Negotiations over healthcare are giving faculty union leaders and college administrators headaches, stomach pain and hot flashes. Talks so far have been prescription for heartache and hurt feelings.
Representatives of employees and the college are not anywhere close to agreement on healthcare and benefit costs, according to faculty union president Professor Eric Maag. Healthcare talks can be as complicated as the nervous system and raise blood pressure like sodium, he said.
Healthcare prices are determined by the Voluntary Employees Beneficiary Association (VEBA). Faculty union vice president Professor Frank Post said there are 10 tiers. Tier One contains the highest costs and Tier 10 the lowest. SWC is on Tier One¬¬, the most expensive.
Maag said there were three factors that inflame healthcare prices and VEBA. They are the district’s contribution to the healthcare fund, competition between Kaiser and the health maintenance organizations (HMO) and employee opt-outs.
District contribution for full-time employees is $5,200. It is a flat rate, meaning if the cost for insurance increases, the employees have to pay more to meet the higher prices. They have had some help, however.
“The district has acknowledged that it’s not adequate,” Maag said. “So it has put more money into the system.”
Maag said the district contributes $800,000 per contract.
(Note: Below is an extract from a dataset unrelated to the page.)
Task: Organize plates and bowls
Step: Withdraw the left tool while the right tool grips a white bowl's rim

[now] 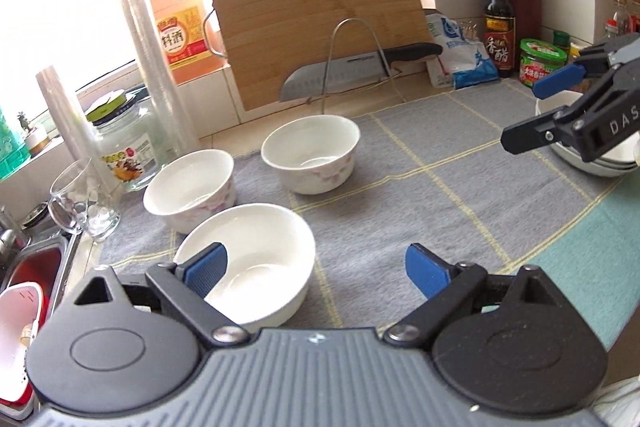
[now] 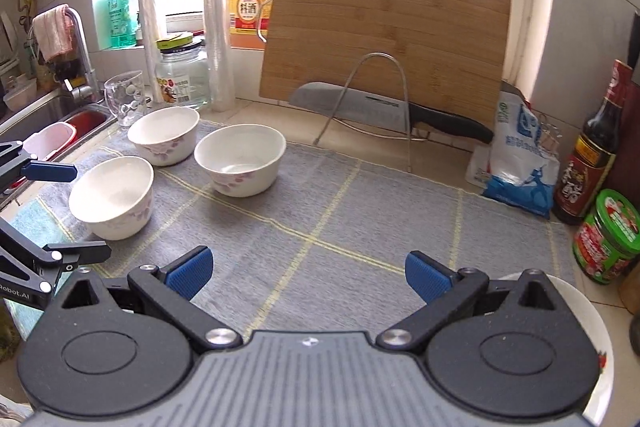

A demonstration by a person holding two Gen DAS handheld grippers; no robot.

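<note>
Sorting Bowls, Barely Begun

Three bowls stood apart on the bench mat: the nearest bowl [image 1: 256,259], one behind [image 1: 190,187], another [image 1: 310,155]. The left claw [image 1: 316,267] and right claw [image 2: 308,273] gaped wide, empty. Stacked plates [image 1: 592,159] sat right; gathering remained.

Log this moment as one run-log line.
left gripper: open, at nearest bowl, not gripping | right gripper: open, empty, over mat | three bowls separate | plate stack by right gripper
</note>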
Another fund is provided by the governing board on a year-by-year basis. This year it is $400,000. Even that, plus the $5,200, Maag said, is not enough to cover the increase in healthcare prices.
“Even though the district put in more money,” he said, “we still have people who are paying more out of pocket this year for their healthcare than they were this time last year.”
Factor two is equalizing the Kaiser plans and the HMOs, Maag said. VEBA wants Kaiser and the HMOs to be competitive. The idea is to bring in better service and lower prices.
Opt-outs are the third factor. An employee may choose not to take the district coverage and instead keep the $5,200 as cash. Post said opting out has damaged the employees’ ability to purchase affordable healthcare.
“While health and welfare costs were low, it wasn’t such a significant thing that people were opting out,” he said. “However, as health and welfare costs across the nation have increased, our service provider, which is currently VEBA, views that negatively. Therefore, we’re placed in a lower tier rate, which means it (insurance) costs more.”
Newer employees cannot opt out. More senior employees can collect the $5,200 as long as they continue to opt out. Once an employee opts back in, s/he cannot opt out again.
VEBA does not want employees withdrawing from district-provided healthcare and taking the $5,200, Maag said, because the money could be spread around and decrease the price for everyone. This would also increase the employees’ total contribution pool, giving SWC a chance to move up on VEBA’s tier scale and qualify for cheaper insurance.
Maag said there are employees who feel they should be able to receive the $5,200 if they choose not to receive healthcare from the district. The rebuttal is that the $5,200 is part of a benefits package, and if an employee chooses not to take his benefits, then s/he should not receive the cash.
Part-time instructors are not covered by district insurance unless they have at least 50 percent of a full-time workload. For example, if an adjunct has a 61 percent workload, the district contributes 61 percent of that person’s healthcare costs. This goes on up until 67 percent. California Education Code states if an instructor works 67 percent (or above) of a full-time workload for more than a year, s/he can apply to have the district cover the corresponding percentage for healthcare costs permanently.
Female instructors can find themselves in a vicious cycle, Maag said. Adjuncts do not receive maternity leave. A pregnant part-timer would have to work to pay for her own healthcare, but would not be able to teach a physical class.
Maag said the system needs an overhaul. Faculty need to have a sensible contribution from the college, he said, of $10,000 to $12,000. Opt-outs need to end, he said, and the bargaining units should meet five to six months earlier to avoid the last-minute panic.
Post said there should be no taking sides on the opt-out issue.
“We want to look out for our employees as a whole and we want to look out for our students as a whole.”
Health care is a necessity, he said.
“It’s proven that prevention is a key to a longer, healthy, fruitful life.”